- [DIRECTIONS FOR THIS TASK]
If a line of the records contains the word "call", list it.

(Stored dataset items)
■ ■ ■

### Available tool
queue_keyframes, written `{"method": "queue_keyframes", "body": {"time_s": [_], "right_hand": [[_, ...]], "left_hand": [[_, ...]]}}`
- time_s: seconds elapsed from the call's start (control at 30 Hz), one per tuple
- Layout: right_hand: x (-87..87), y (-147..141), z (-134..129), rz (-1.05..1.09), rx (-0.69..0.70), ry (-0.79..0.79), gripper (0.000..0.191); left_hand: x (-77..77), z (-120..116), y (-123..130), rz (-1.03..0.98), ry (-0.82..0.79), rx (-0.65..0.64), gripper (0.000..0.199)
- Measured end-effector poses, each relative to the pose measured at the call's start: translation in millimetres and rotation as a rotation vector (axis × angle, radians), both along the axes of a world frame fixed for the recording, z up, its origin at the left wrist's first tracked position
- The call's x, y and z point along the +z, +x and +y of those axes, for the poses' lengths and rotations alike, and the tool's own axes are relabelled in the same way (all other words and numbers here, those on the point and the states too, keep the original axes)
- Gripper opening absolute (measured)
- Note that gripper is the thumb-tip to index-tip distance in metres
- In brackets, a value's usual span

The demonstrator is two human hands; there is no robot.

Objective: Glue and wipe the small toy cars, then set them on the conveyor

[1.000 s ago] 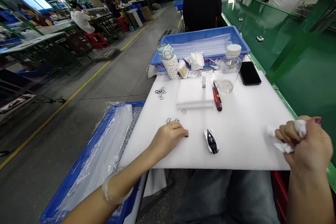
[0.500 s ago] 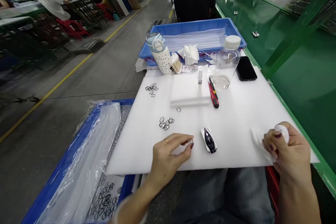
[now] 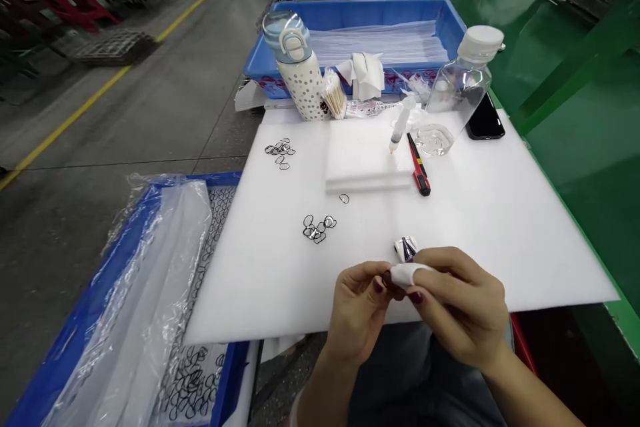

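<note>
At the near edge of the white foam sheet, the left hand and right hand meet fingertip to fingertip; the right pinches a small white wipe, while what the left's closed fingertips grip is too small to tell. Just beyond them lies the toy car, partly hidden. Farther off sit black rings, a red cutter, a clear bottle, a dotted bottle and a blue tray

You'll find no readable text, label, brand or number anywhere on the things beyond your fingers.
</note>
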State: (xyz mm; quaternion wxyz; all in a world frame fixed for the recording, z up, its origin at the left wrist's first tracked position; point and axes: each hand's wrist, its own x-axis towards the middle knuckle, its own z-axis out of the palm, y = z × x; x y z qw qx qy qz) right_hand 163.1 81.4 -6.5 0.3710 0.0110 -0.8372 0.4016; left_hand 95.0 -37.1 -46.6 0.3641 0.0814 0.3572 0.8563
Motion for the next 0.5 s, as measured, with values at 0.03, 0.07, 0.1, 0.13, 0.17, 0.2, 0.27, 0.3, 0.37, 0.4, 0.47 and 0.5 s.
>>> {"method": "queue_keyframes", "body": {"time_s": [0.03,0.07,0.1,0.13,0.17,0.2,0.27,0.3,0.37,0.4,0.47,0.5], "right_hand": [[1.1,0,-3,-0.007,-0.028,0.069,0.015],[2.5,1,-5,-0.018,-0.059,0.147,0.013],[4.5,4,-6,-0.039,-0.08,0.226,0.011],[7.1,7,-5,-0.061,-0.082,0.296,0.01],[10.2,11,-4,-0.091,-0.072,0.35,0.009],[13.7,16,-1,-0.12,-0.067,0.389,0.008],[20.2,21,6,-0.16,-0.109,0.431,0.008],[22.6,22,8,-0.167,-0.14,0.437,0.008],[24.2,20,10,-0.149,-0.154,0.421,0.007],[23.5,18,9,-0.132,-0.13,0.407,0.007],[20.5,12,3,-0.113,-0.072,0.387,0.009],[19.3,10,0,-0.112,-0.052,0.387,0.011]], "left_hand": [[0.6,1,1,-0.005,-0.01,0.015,0.018],[1.0,2,2,-0.009,-0.018,0.028,0.018],[1.3,2,3,-0.013,-0.022,0.035,0.018],[1.4,3,4,-0.014,-0.019,0.036,0.018],[1.5,3,4,-0.012,-0.009,0.033,0.017],[1.7,3,4,-0.01,0.001,0.025,0.017],[2.0,3,4,-0.009,0.013,0.01,0.016],[2.2,3,4,-0.009,0.017,0.009,0.016],[2.8,3,3,-0.012,0.019,0.011,0.016],[3.0,2,3,-0.013,0.016,0.015,0.016],[3.2,1,3,-0.021,0.004,0.015,0.016],[3.1,1,3,-0.028,-0.007,0.012,0.015]]}}
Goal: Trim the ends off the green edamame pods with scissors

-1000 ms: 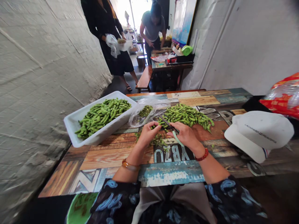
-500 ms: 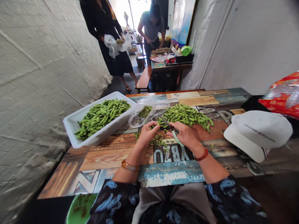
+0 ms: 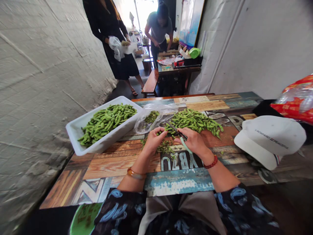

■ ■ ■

- [EXERCISE RESPONSE]
- time_s: seconds elapsed from the call's start (control at 30 Hz), one per tuple
- Measured end-effector poses, each relative to the pose measured at the call's start: translation in millimetres and rotation as a rotation vector (axis × angle, radians), both along the axes of a world frame fixed for the recording, z up, its origin at the left wrist's first tracked position
- The call's x, y and z point along the +z, +x and +y of those axes, for the poses' lengths and rotations alike, and the tool's own axes are relabelled in the same way (all other words and numbers here, those on the point and the states too, keep the original axes)

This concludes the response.